* [Your instructions]
A precise copy of the data is required, with every picture left out.

* [Dataset extract]

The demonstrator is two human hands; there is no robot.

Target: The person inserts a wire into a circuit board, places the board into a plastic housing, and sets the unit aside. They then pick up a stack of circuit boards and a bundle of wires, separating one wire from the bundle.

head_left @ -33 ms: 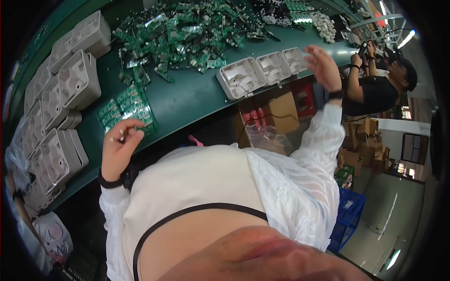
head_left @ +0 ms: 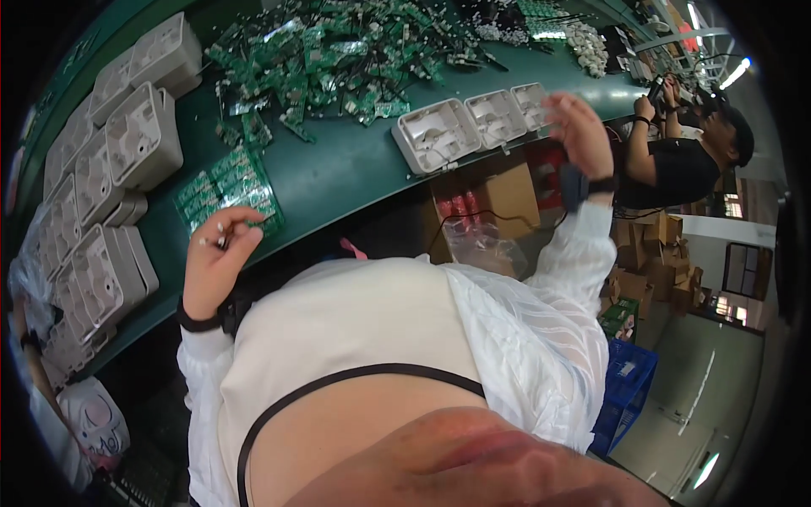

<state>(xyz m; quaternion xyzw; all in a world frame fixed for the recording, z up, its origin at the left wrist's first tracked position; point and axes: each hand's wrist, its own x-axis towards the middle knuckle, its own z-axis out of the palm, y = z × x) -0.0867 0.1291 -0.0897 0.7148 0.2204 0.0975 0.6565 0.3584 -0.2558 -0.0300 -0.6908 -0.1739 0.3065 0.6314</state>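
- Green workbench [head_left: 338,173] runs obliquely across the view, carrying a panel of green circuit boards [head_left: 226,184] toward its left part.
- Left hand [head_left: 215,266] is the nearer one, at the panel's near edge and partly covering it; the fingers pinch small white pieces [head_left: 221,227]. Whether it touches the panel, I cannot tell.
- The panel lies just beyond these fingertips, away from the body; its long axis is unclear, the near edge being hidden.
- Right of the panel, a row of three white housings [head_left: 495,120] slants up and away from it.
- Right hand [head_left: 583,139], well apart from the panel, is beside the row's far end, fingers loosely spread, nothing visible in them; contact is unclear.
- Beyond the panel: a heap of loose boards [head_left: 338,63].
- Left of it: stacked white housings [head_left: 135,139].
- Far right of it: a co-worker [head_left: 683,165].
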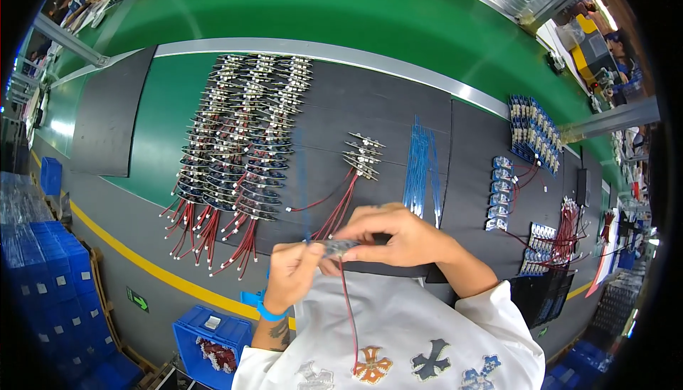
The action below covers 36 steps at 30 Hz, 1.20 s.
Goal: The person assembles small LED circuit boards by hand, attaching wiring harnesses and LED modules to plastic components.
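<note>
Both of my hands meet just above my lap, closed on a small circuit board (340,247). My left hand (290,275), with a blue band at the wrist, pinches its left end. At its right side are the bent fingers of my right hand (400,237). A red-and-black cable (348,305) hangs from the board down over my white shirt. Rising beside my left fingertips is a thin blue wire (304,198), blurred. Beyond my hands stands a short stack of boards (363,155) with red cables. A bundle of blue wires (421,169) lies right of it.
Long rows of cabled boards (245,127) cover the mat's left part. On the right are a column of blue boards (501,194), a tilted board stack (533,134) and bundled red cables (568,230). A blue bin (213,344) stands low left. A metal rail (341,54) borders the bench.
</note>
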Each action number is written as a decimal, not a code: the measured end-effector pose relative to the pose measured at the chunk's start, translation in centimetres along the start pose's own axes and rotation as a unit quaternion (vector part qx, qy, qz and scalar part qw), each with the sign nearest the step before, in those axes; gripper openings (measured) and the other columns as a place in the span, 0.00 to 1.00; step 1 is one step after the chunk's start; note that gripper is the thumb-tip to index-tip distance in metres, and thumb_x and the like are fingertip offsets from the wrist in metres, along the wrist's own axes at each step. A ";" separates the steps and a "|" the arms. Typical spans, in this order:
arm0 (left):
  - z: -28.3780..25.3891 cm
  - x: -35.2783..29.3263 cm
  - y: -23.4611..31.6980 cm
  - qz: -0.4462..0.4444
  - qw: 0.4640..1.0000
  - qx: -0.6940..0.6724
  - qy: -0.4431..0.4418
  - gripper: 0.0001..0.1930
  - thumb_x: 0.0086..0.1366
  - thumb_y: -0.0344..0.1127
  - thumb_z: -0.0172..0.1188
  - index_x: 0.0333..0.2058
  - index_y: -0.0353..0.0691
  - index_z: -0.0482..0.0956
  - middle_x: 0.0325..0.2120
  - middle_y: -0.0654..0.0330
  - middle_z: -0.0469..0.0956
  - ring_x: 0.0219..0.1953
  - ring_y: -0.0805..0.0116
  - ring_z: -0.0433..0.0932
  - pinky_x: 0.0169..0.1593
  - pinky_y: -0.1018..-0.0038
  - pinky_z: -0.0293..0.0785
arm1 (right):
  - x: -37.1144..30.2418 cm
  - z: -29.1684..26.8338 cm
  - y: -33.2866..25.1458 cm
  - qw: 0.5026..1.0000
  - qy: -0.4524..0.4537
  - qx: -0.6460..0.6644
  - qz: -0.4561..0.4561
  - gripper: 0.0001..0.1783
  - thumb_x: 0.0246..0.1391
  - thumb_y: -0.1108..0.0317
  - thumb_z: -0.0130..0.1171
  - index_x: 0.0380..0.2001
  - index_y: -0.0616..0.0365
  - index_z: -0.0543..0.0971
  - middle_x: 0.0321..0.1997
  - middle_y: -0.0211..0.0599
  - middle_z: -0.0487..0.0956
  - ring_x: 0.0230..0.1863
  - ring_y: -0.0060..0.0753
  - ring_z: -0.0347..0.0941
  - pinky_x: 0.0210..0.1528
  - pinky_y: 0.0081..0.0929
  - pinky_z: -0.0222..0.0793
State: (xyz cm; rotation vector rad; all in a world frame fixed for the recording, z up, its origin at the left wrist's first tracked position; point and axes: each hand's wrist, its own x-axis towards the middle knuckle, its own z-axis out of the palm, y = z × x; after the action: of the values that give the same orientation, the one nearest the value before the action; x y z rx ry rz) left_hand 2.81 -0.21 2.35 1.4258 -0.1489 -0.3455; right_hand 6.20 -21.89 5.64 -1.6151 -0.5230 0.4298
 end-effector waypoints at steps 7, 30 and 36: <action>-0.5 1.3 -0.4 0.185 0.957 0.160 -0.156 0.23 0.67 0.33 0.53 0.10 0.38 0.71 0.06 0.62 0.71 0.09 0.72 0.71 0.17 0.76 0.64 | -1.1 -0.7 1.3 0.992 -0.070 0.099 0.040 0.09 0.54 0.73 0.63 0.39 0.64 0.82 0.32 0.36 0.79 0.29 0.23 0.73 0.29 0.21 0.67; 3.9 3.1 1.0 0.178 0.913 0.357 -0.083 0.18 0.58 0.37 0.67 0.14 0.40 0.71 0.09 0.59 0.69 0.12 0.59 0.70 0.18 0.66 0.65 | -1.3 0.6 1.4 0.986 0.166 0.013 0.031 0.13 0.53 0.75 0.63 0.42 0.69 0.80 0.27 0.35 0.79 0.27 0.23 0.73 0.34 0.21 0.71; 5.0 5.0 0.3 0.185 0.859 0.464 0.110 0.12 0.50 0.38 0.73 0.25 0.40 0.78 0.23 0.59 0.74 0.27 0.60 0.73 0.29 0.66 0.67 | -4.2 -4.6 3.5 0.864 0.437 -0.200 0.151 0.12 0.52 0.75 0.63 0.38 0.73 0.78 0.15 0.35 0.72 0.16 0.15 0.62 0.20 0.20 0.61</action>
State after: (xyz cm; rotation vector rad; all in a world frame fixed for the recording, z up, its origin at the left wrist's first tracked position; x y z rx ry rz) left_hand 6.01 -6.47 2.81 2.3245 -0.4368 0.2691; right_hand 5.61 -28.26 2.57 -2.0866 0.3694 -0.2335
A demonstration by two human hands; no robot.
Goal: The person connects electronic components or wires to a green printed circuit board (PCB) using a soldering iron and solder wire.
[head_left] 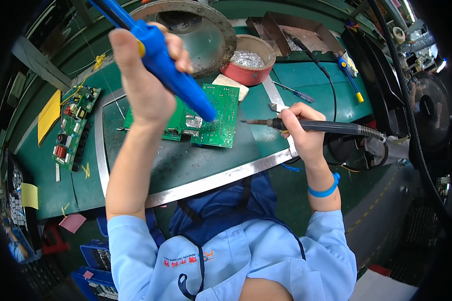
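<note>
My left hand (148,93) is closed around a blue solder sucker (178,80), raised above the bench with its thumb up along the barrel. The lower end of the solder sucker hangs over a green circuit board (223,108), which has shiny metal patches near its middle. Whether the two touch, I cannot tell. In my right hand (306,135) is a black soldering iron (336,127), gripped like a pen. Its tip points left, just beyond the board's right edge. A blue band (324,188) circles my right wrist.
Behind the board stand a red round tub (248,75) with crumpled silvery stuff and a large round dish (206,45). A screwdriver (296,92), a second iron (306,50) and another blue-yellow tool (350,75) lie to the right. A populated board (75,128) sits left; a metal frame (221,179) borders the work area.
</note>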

* [Written response]
The demonstrator is two human hands; there is no robot.

Target: The person inserts a wire into a circuit board, places the board into a plastic housing, and sets the unit aside. They then pick up a stack of circuit boards and a bundle of wires, separating one wire from the bundle.

head_left @ -33 ms: 
head_left @ +0 ms: 

<state>(xyz m; quaternion xyzw; all in a world frame fixed for the recording, z up, its origin at the left wrist's first tracked position; point and axes: each hand's wrist, its own x-axis towards the middle knuckle, its own z-axis out of the palm, y = z × x) -0.0867 0.1291 -0.0897 0.7148 0.2204 0.0975 0.6565 0.3584 -0.2558 -0.0300 -0.6908 -0.1739 0.3065 0.6314</state>
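- Green workbench [head_left: 338,173] runs obliquely across the view, carrying a panel of green circuit boards [head_left: 226,184] toward its left part.
- Left hand [head_left: 215,266] is the nearer one, at the panel's near edge and partly covering it; the fingers pinch small white pieces [head_left: 221,227]. Whether it touches the panel, I cannot tell.
- The panel lies just beyond these fingertips, away from the body; its long axis is unclear, the near edge being hidden.
- Right of the panel, a row of three white housings [head_left: 495,120] slants up and away from it.
- Right hand [head_left: 583,139], well apart from the panel, is beside the row's far end, fingers loosely spread, nothing visible in them; contact is unclear.
- Beyond the panel: a heap of loose boards [head_left: 338,63].
- Left of it: stacked white housings [head_left: 135,139].
- Far right of it: a co-worker [head_left: 683,165].
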The action below covers 36 steps at 30 Hz, 1.20 s.
Goal: The person assembles small LED circuit boards by hand, attaching wiring harnesses and LED modules to plastic components.
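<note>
Both of my hands meet just above my lap, closed on a small circuit board (340,247). My left hand (290,275), with a blue band at the wrist, pinches its left end. At its right side are the bent fingers of my right hand (400,237). A red-and-black cable (348,305) hangs from the board down over my white shirt. Rising beside my left fingertips is a thin blue wire (304,198), blurred. Beyond my hands stands a short stack of boards (363,155) with red cables. A bundle of blue wires (421,169) lies right of it.
Long rows of cabled boards (245,127) cover the mat's left part. On the right are a column of blue boards (501,194), a tilted board stack (533,134) and bundled red cables (568,230). A blue bin (213,344) stands low left. A metal rail (341,54) borders the bench.
</note>
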Each action number is written as a decimal, not a code: the measured end-effector pose relative to the pose measured at the chunk's start, translation in centimetres along the start pose's own axes and rotation as a unit quaternion (vector part qx, qy, qz and scalar part qw), each with the sign nearest the step before, in those axes; gripper openings (measured) and the other columns as a place in the span, 0.00 to 1.00; step 1 is one step after the chunk's start; note that gripper is the thumb-tip to index-tip distance in metres, and thumb_x and the like are fingertip offsets from the wrist in metres, along the wrist's own axes at each step. A ";" separates the steps and a "|" the arms. Typical spans, in this order:
arm0 (left):
  - z: -28.3780..25.3891 cm
  - x: -35.2783..29.3263 cm
  - y: -23.4611..31.6980 cm
  - qz: -0.4462..0.4444
  - qw: 0.4640..1.0000
  - qx: -0.6940..0.6724
  - qy: -0.4431..0.4418
  - gripper: 0.0001..0.1930
  - thumb_x: 0.0086..0.1366
  - thumb_y: -0.0344..0.1127
  - thumb_z: -0.0172..0.1188
  - index_x: 0.0333..0.2058
  - index_y: -0.0353..0.0691
  - index_z: -0.0482..0.0956
  - middle_x: 0.0325..0.2120
  - middle_y: -0.0654..0.0330
  - middle_z: -0.0469..0.0956
  - ring_x: 0.0219..0.1953
  - ring_y: -0.0805..0.0116
  - ring_z: -0.0433..0.0932
  - pinky_x: 0.0169..0.1593
  - pinky_y: -0.1018..-0.0038
  - pinky_z: -0.0293..0.0785
arm1 (right):
  - x: -37.1144..30.2418 cm
  - z: -29.1684..26.8338 cm
  - y: -33.2866..25.1458 cm
  - qw: 0.5026..1.0000
  - qy: -0.4524..0.4537
  - qx: -0.6460..0.6644
  - qz: -0.4561..0.4561
  - gripper: 0.0001..0.1783
  - thumb_x: 0.0246..0.1391
  - thumb_y: -0.1108..0.0317
  - thumb_z: -0.0130..0.1171
  - index_x: 0.0380..0.2001
  - index_y: -0.0616..0.0365
  - index_z: -0.0543..0.0971
  - middle_x: 0.0321..0.1997
  - middle_y: -0.0211..0.0599
  - middle_z: -0.0487..0.0956
  - ring_x: 0.0230..0.1863
  - ring_y: -0.0060..0.0753
  - ring_z: -0.0347..0.0941
  - pinky_x: 0.0210..0.1528
  - pinky_y: 0.0081..0.0929
  - pinky_z: -0.0222..0.0793
State: (xyz cm; rotation vector rad; all in a world frame fixed for the recording, z up, its origin at the left wrist's first tracked position; point and axes: each hand's wrist, its own x-axis towards the middle knuckle, its own z-axis out of the palm, y = z × x; after the action: of the values that give the same orientation, the one nearest the value before the action; x y z rx ry rz) left_hand 2.81 -0.21 2.35 1.4258 -0.1489 -0.3455; right_hand 6.20 -21.89 5.64 -1.6151 -0.5230 0.4298
 end-effector waypoints at steps 7, 30 and 36: <action>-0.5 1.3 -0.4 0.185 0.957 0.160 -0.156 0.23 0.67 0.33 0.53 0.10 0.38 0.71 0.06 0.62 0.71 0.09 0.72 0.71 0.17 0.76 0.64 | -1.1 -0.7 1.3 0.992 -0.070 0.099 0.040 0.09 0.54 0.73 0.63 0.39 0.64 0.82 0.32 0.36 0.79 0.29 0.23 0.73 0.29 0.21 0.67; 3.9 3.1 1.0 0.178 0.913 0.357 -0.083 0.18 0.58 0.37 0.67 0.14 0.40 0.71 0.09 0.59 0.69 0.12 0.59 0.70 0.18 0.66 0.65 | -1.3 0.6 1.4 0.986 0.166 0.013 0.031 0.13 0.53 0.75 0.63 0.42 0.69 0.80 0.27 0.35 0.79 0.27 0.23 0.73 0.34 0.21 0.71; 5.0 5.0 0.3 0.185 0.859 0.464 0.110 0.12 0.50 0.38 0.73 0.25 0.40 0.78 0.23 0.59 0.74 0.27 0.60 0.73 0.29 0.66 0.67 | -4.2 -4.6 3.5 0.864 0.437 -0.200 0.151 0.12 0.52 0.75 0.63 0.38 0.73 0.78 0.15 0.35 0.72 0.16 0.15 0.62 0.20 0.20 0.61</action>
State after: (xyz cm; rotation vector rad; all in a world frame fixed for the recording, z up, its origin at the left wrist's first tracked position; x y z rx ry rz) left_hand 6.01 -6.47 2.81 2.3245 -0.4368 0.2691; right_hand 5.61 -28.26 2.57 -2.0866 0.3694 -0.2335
A demonstration by two human hands; no robot.
Goal: The person connects electronic components or wires to a green printed circuit board (PCB) using a soldering iron and solder wire.
[head_left] 
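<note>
My left hand (148,93) is closed around a blue solder sucker (178,80), raised above the bench with its thumb up along the barrel. The lower end of the solder sucker hangs over a green circuit board (223,108), which has shiny metal patches near its middle. Whether the two touch, I cannot tell. In my right hand (306,135) is a black soldering iron (336,127), gripped like a pen. Its tip points left, just beyond the board's right edge. A blue band (324,188) circles my right wrist.
Behind the board stand a red round tub (248,75) with crumpled silvery stuff and a large round dish (206,45). A screwdriver (296,92), a second iron (306,50) and another blue-yellow tool (350,75) lie to the right. A populated board (75,128) sits left; a metal frame (221,179) borders the work area.
</note>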

The exercise is finished and nothing remains.